Es cierto que los valores que tenemos hemos de desarrollarlos que nos ayudará a crecer nosotros como personas, pero también sabemos que cuanto somos y lo que son nuestros valores también tienen una función social con lo que podemos ayudar a los demás e ir contribuyendo a un desarrollo de nuestro mundo y hacer que nuestra sociedad sea mejor. Pero todo eso no tiene que estar mezclado con la vanidad. Esa vanidad del amor propio, del orgullo, que nos hace mirar nuestro ombligo y no seremos capaces de ver lo bueno de los demás.
Y esto en todos los aspectos de nuestra vida, en nuestra propia mirada interior, donde tenemos que saber, es cierto, reconocer nuestros valores, pero dar gracias a Dios por cuanto nos ha regalado y nos sigue regalando cada día; pero esto es muy importante también en nuestras relaciones con los demás. Y es que el hombre vanidoso se endiosa en si mismo y puede hacer daño a los otros aunque crea en su orgullo que les está haciendo tantas cosas buenas. Las relaciones de sencillez, de humildad, de disponibilidad generosa para el servicio nos ayudan y son las que de verdad nos hacen felices a todos.
Y hoy Jesús nos recuerda en el evangelio cuál es la actitud humilde con que hemos de saber acudir a Dios.

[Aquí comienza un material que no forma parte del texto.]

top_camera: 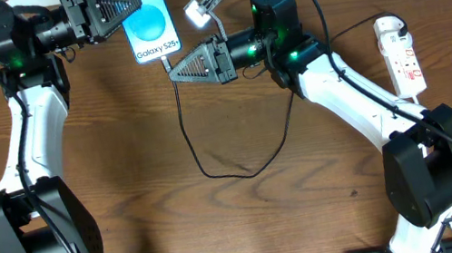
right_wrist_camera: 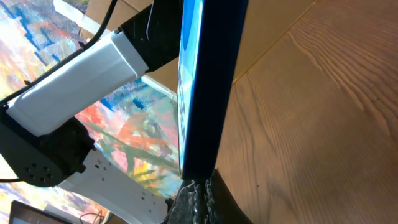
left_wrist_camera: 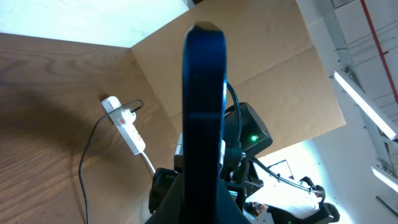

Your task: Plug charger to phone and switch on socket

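The phone (top_camera: 148, 15), blue screen up, is held above the table's back edge. My left gripper (top_camera: 132, 2) is shut on its upper part. In the left wrist view the phone (left_wrist_camera: 204, 93) stands edge-on between the jaws (left_wrist_camera: 202, 208). My right gripper (top_camera: 173, 73) is shut at the phone's bottom edge, where the charger cable (top_camera: 200, 163) begins. In the right wrist view the closed fingertips (right_wrist_camera: 202, 190) touch the phone's lower end (right_wrist_camera: 208, 81), and the plug tip is hidden between them. The white socket strip (top_camera: 403, 55) lies at the right and also shows in the left wrist view (left_wrist_camera: 127, 127).
The black cable loops across the middle of the wooden table and trails toward the strip (left_wrist_camera: 84, 168). A small white block (top_camera: 195, 11) sits near the phone's right side. A brown cardboard wall (left_wrist_camera: 267, 56) stands behind the table.
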Tool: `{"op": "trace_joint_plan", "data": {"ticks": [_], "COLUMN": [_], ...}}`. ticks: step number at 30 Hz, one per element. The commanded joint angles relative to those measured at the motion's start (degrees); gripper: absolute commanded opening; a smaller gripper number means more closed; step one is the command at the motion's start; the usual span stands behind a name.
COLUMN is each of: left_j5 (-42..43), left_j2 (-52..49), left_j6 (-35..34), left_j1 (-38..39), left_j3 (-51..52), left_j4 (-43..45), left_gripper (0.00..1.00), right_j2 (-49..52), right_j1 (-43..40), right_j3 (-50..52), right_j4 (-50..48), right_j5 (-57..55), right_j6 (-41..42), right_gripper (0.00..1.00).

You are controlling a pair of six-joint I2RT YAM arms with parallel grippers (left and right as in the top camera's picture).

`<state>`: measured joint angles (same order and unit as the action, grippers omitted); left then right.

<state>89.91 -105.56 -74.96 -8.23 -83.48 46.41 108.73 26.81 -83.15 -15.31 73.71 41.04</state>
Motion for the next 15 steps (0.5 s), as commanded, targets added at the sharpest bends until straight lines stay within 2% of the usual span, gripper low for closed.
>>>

Ante Dios no nos valen las prepotencias; ante Dios tenemos que saber acudir con corazón humilde; cuando nos ponemos ante Dios lo hacemos con la sencillez de los que se sienten hijos, pero que también se sienten hermanos de los demás. Nos habla Jesús de nuestra oración en lo escondido y en el silencio de tu habitación interior. No es la habitación física a lo que se está refiriendo Jesús sino a esa habitación interior de nuestro corazón. Claro que también hemos de buscar un lugar con ambiente adecuado para poder hacer mejor ese silencio interior para escuchar y sentir a Dios.
Aunque también en medio de la barahúnda de los ruidos y de los gritos de los que nos rodean también hemos saber ir a esa habitación interior y saber hacer ese silencio interior para mejor sentir a Dios. A ese mundo que grita y hace ruido en nuestro entorno también nosotros hemos de presentar a Dios en nuestra oración. Nos alejamos buscando interioridad, pero no abandonamos a ese mundo por el que tenemos que pedir y ante el cual también hemos de ser signos de la presencia de Dios.